Wien (OTS) – „Ich hoffe, Vizekanzler Babler ist sich bewusst, dass er
in der
Regierung für Telekom-Agenden zuständig ist. Ich erinnere ihn auf
diesem Wege noch einmal daran“, kritisiert Süleyman Zorba,
Netzsprecher der Grünen, den Vizekanzler. „Die Digitaloffensive
Österreich hat heute eine eindringliche Warnung ausgesprochen, dass
Milliardeninvestitionen in den österreichischen Breitbandausbau auf
dem Spiel stehen. Damit wird bestätigt, was wir seit Monaten
anprangern: Es herrscht absoluter Stillstand. Statt konkreter Pläne
für notwendige Gesetzesänderungen kommen vom zuständigen Vizekanzler
nur vage Floskeln.“
Der “Gigabit Infrastructure Act” der EU regelt eine
Beschleunigung für Genehmigungsverfahren für den Ausbau von
Breitbandnetzen. Auch wenn das EU-Gesetz unmittelbar gilt, braucht es
eine Begleitgesetzgebung in Österreich, insbesondere im Hinblick auf
Genehmigungsverfahren.
Schon im Dezember 2025 haben die Grünen in einer
parlamentarischen Anfrage die überfällige Novelle zum
Telekommunikationsgesetz thematisiert. Im Februar kündigte
Vizekanzler Babler vage an, dass an einer Novelle gearbeitet werde.

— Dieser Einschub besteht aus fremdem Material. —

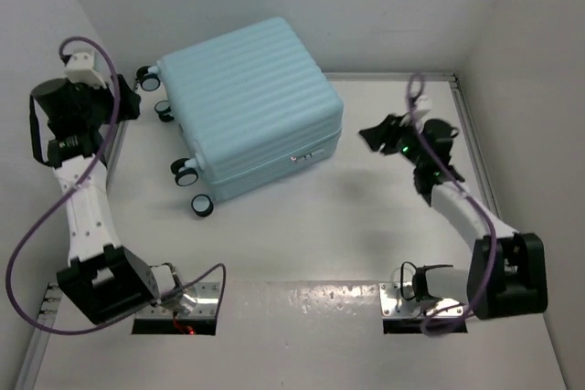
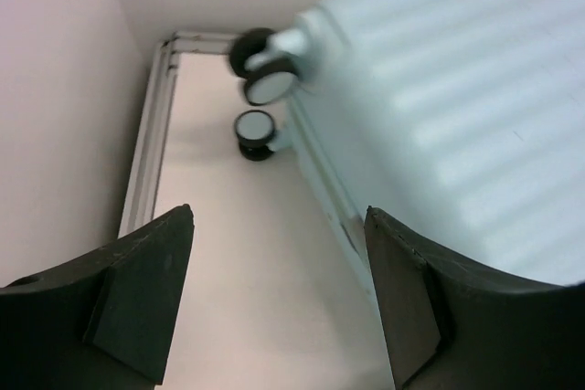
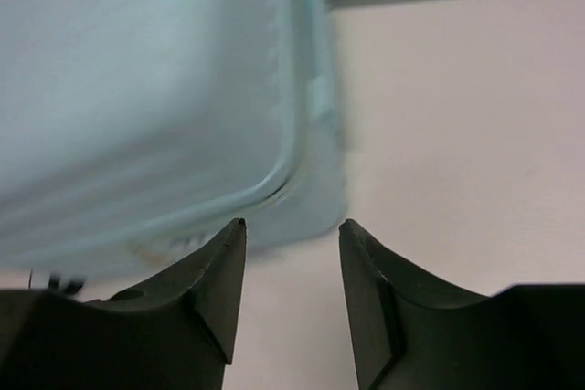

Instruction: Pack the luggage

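Note:
The luggage is a pale blue ribbed hard-shell suitcase lying shut at the back middle of the table, its small black-and-white wheels facing left. My left gripper hovers by the wheels at the suitcase's left side, open and holding nothing. In the left wrist view the ribbed luggage fills the right half, with two wheels ahead of my left gripper. My right gripper is off the suitcase's right corner, open with a narrower gap and nothing in it. The right wrist view shows that luggage corner just beyond my right gripper.
White walls close in the table on the left, back and right. A metal rail runs along the right edge and another rail along the left edge. The arm bases sit at the near edge.

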`<state>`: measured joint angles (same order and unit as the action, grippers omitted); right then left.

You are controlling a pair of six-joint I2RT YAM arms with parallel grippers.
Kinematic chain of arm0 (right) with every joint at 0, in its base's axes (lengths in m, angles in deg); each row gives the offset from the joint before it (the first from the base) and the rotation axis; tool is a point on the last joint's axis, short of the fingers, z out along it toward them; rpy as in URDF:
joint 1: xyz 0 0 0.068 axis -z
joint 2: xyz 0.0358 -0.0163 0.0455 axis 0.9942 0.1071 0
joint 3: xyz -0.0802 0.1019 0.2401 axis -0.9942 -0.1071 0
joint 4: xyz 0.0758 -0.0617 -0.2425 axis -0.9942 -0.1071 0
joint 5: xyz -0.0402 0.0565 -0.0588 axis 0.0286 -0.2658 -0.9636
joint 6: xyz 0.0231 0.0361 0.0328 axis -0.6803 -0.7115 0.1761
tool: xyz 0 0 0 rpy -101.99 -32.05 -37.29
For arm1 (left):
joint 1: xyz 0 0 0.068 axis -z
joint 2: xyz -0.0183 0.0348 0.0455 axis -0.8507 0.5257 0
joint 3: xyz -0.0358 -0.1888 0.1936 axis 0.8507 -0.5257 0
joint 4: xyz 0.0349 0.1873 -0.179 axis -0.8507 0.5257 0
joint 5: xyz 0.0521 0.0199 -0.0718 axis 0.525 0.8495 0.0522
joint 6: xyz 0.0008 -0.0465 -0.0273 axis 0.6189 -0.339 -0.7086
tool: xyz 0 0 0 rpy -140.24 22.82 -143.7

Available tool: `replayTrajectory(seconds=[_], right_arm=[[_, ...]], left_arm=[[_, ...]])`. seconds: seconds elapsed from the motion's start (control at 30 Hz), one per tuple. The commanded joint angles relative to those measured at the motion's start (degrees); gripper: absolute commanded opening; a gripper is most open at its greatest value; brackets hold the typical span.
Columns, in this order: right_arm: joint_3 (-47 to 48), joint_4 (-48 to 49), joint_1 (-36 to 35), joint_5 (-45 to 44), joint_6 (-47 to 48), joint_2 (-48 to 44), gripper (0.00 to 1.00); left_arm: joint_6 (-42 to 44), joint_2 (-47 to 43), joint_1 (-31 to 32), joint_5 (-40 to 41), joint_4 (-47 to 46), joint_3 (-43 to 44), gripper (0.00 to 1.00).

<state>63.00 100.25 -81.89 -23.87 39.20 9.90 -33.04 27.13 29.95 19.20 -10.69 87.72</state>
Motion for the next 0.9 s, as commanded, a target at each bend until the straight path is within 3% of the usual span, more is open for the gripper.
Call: replayTrajectory(seconds=[0.0,0.13,0.17,0.4,0.87], right_arm=[[-8.99,1.24,-14.21,-1.11,7.82,-4.64,0.45],[-10.41,10.54,-31.09,-11.39,11.95,-0.88,0.40],[-9.97,11.53,-32.27,-16.72,12.22,0.35,0.40],[-4.17,18.04,-41.58,-27.65,14.95,13.19,0.29],[3.83,20.24,-43.88,-34.27,15.30,23.48,0.27]], left_arm=[[9.48,-6.70,3.10,-3.22,1.46,-9.17,0.79],[10.71,-11.37,5.49,-3.22,5.24,-12.54,0.79],[10.71,-12.07,6.18,-3.22,6.64,-12.55,0.79],[12.56,-13.83,8.12,-0.50,7.18,-13.08,0.79],[13.09,-13.75,8.65,1.70,7.18,-14.84,0.79]])
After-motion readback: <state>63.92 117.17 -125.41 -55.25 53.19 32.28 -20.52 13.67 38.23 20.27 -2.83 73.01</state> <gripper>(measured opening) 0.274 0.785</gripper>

Zorba dazu: „Jetzt ist Ende Mai und die Novelle liegt dem Parlament
noch immer nicht vor.“
Bei Telekom-Unternehmen kursiert jetzt offenbar ein inoffizieller
Gesetzesentwurf, der für massive Kritik sorgt. Das kritisiert auch
der Netzsprecher der Grünen: “Es ist ein Skandal, dass dem Parlament
bis heute kein offizieller Entwurf der Telekommunikationsgesetz-
Novelle vorliegt, über den wir diskutieren könnten, während
inoffizielle Entwürfe bereits in der Branche kursieren.”